** DATASET RECORDS **
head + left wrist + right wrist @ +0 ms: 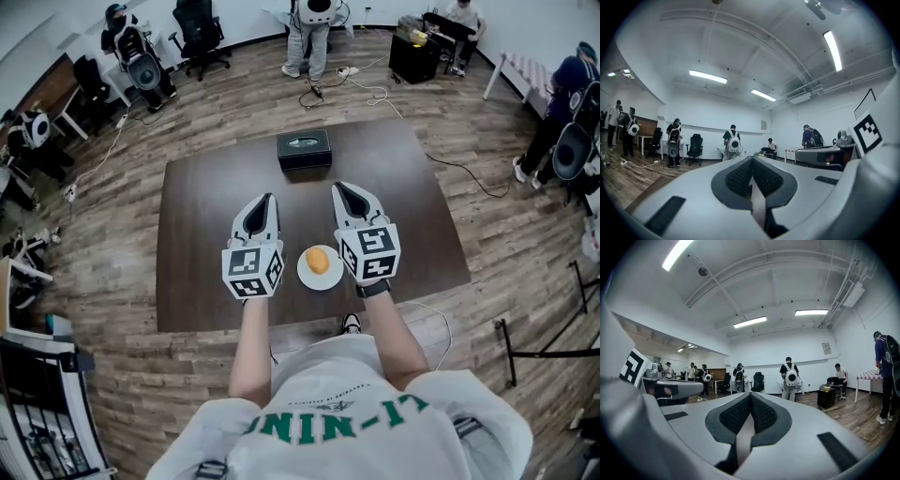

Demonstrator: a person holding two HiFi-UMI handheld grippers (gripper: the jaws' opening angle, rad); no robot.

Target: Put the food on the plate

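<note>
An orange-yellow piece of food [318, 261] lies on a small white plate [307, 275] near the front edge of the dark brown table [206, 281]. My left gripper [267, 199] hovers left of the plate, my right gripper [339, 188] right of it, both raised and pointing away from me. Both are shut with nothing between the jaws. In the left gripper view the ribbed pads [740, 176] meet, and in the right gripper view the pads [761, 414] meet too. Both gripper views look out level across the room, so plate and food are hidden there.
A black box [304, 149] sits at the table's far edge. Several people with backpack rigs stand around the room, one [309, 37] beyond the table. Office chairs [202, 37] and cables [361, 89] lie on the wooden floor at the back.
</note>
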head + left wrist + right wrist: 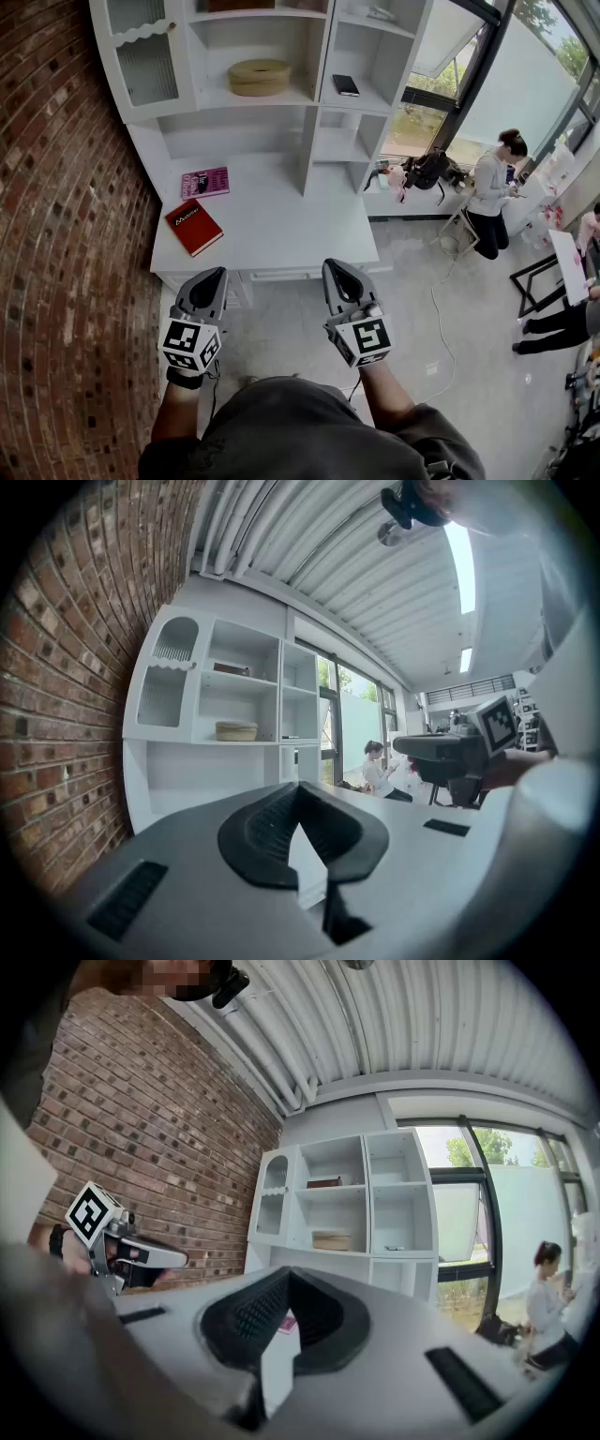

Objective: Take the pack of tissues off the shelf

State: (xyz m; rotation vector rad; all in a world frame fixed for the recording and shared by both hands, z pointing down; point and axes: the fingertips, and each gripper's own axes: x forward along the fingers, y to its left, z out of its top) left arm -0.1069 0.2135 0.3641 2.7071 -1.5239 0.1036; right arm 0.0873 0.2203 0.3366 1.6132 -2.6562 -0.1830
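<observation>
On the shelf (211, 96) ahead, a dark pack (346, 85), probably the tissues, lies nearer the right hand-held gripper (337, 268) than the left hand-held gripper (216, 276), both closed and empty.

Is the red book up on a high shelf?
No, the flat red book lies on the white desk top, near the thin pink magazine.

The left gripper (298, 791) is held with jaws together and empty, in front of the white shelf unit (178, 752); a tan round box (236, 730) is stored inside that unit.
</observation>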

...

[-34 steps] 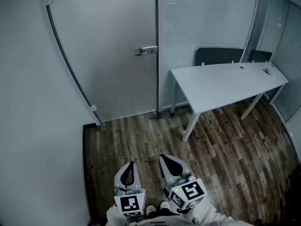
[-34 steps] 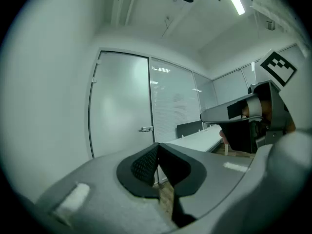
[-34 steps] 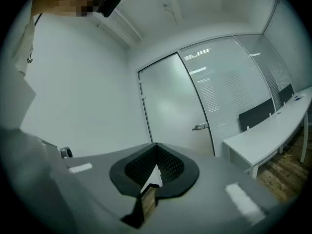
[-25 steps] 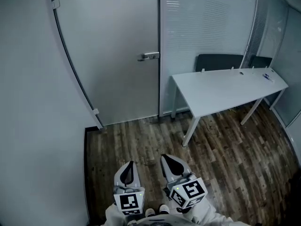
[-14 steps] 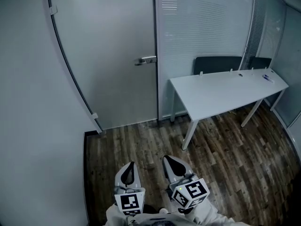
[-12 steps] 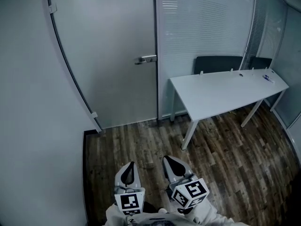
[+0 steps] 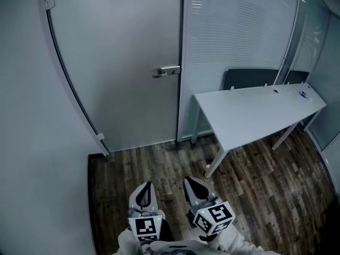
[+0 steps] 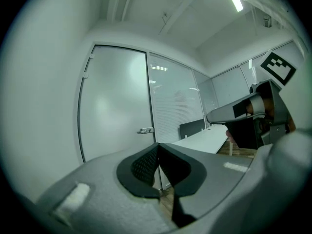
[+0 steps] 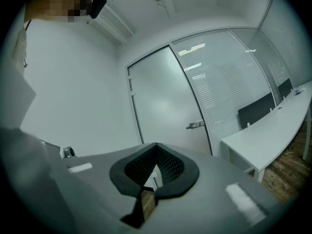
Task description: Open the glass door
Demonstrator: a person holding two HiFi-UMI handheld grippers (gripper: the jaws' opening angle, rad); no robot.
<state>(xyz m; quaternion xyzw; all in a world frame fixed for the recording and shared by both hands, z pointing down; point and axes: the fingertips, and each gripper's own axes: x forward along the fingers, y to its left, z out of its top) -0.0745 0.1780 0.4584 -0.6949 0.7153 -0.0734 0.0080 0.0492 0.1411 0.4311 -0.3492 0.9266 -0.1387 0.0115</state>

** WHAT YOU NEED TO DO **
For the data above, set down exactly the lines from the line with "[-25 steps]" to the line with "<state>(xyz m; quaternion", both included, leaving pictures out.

** ANSWER BOX **
[-25 steps] 
[-14 steps] 
[-12 steps] 
[+0 steps] 
[+0 steps] 
[+0 steps] 
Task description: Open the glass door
Demonstrator: a person holding two HiFi-UMI handheld grippers (gripper: the jaws' opening angle, rad); no robot.
<state>(xyz m; quaternion xyzw; all in a world frame fixed for the recording and shared by both hands, z pointing down; point and axes: the fingertips, and each gripper's own axes: x forward along the fingers, y to its left, z out of its top) -0.0745 0.1780 0.4584 -0.6949 0.7153 -0.0734 0.0080 0.0492 0.1411 0.4311 -0.3492 0.9266 -0.1387 0.0115</state>

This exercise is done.